Well they SAY they don't care about them. I don't trust them. Even if they're not now, they could start taking these figures into account for deciding who "good" drivers are to receive promos, more rides, or who knows what else. Hopefully it's an Uber app glitch. I think this happened once before several months ago. Lasted for a week or two and then went away, so hopefully the same happens again.


----------



## Jufkii (Sep 17, 2015)

Just checked . 14 out of 37 smooth brakes. . 5 out of 29 smooth accelerations. Gotta be a glitch. I'm not perfect but those numbers are ridiculous.


----------



## Ballard_Driver (Jan 10, 2016)

For sure. I know I haven't changed the way I have been driving, so there's no way it's actually swung that much other than it being an outright glitch, or them changing their criteria for what "smooth" is by an unreasonable amount.


----------



## Johnny Driver (Apr 30, 2017)

I don't think they give you those until you have had 500 trips or more, so when you first start they have little criticism unless you're a manic driver.


----------



## Whistler (Jul 5, 2016)

I got my first report after my first week. I was surprised the accelerator wasn't perfect - my car is slow and I never hammer it. 
437/458 436/449


----------



## Johnny Driver (Apr 30, 2017)

Whistler said:


> I got my first report after my first week. I was surprised the accelerator wasn't perfect - my car is slow and I never hammer it.
> 437/458 436/449


Mine only say good. Where are you seeing these numbers?


----------



## Ballard_Driver (Jan 10, 2016)

Whistler said:


> I got my first report after my first week. I was surprised the accelerator wasn't perfect - my car is slow and I never hammer it.
> 437/458 436/449


Weird. They must be doing it different for different people. Mine are DAILY, so far smaller numbers. It sounds like Johnny doesn't even get the actual numbers. Typical for them beta testing slight variations on a general idea though I guess. Incidentally I haven't got one the last time or two I went out... So I wonder if they noticed the issue and shelved it for the moment until it is fixed... We'll see if I get one tomorrow for tonight.


----------



## Jufkii (Sep 17, 2015)

Ballard_Driver said:


> Weird. They must be doing it different for different people. Mine are DAILY, so far smaller numbers. It sounds like Johnny doesn't even get the actual numbers. Typical for them beta testing slight variations on a general idea though I guess. Incidentally I haven't got one the last time or two I went out... So I wonder if they noticed the issue and shelved it for the moment until it is fixed... We'll see if I get one tomorrow for tonight.

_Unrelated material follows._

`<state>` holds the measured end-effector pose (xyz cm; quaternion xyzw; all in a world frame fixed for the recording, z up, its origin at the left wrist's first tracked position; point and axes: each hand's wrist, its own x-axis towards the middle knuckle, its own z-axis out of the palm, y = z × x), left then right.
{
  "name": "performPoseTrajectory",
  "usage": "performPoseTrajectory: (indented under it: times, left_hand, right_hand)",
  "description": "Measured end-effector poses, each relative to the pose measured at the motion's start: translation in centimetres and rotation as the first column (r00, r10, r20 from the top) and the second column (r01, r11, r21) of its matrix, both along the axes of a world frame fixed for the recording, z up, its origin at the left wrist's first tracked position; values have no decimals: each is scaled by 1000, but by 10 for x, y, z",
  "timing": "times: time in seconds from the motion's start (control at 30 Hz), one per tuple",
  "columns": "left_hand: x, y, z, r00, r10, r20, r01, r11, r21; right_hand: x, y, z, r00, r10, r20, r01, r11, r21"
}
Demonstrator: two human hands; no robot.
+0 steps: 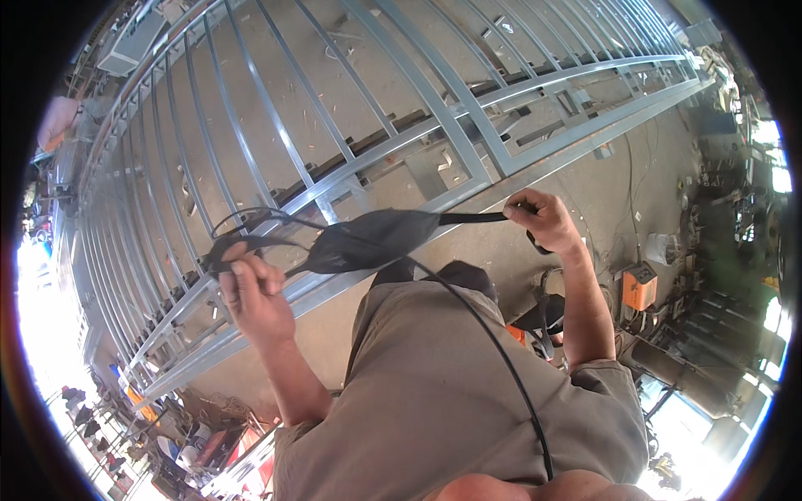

Getting them daily here. Sunday 22/34 Brakes. 14/24 Accelerations. "Improvement" over the last report I got but still way off from reality. Also got a reminder my phone may not be in a holder. Total nonsense as well as it always stays mounted.


----------



## Whistler (Jul 5, 2016)

Johnny Driver said:


> Mine only say good. Where are you seeing these numbers?


I think it just showed up in the app ... (I'm new so not sure where it is now) and I think it was there on Friday when I logged in. I took a screenshot.

FWIW I did like 85 rides and 95% were in SF (city driving, and mostly downtown) which = crap ton of pedestrians who walk across the street anytime they feel like it.


----------



## Ballard_Driver (Jan 10, 2016)

Whistler said:


> I think it just showed up in the app ... (I'm new so not sure where it is now) and I think it was there on Friday when I logged in. I took a screenshot.
> 
> FWIW I did like 85 rides and 95% were in SF (city driving, and mostly downtown) which = crap ton of pedestrians who walk across the street anytime they feel like it.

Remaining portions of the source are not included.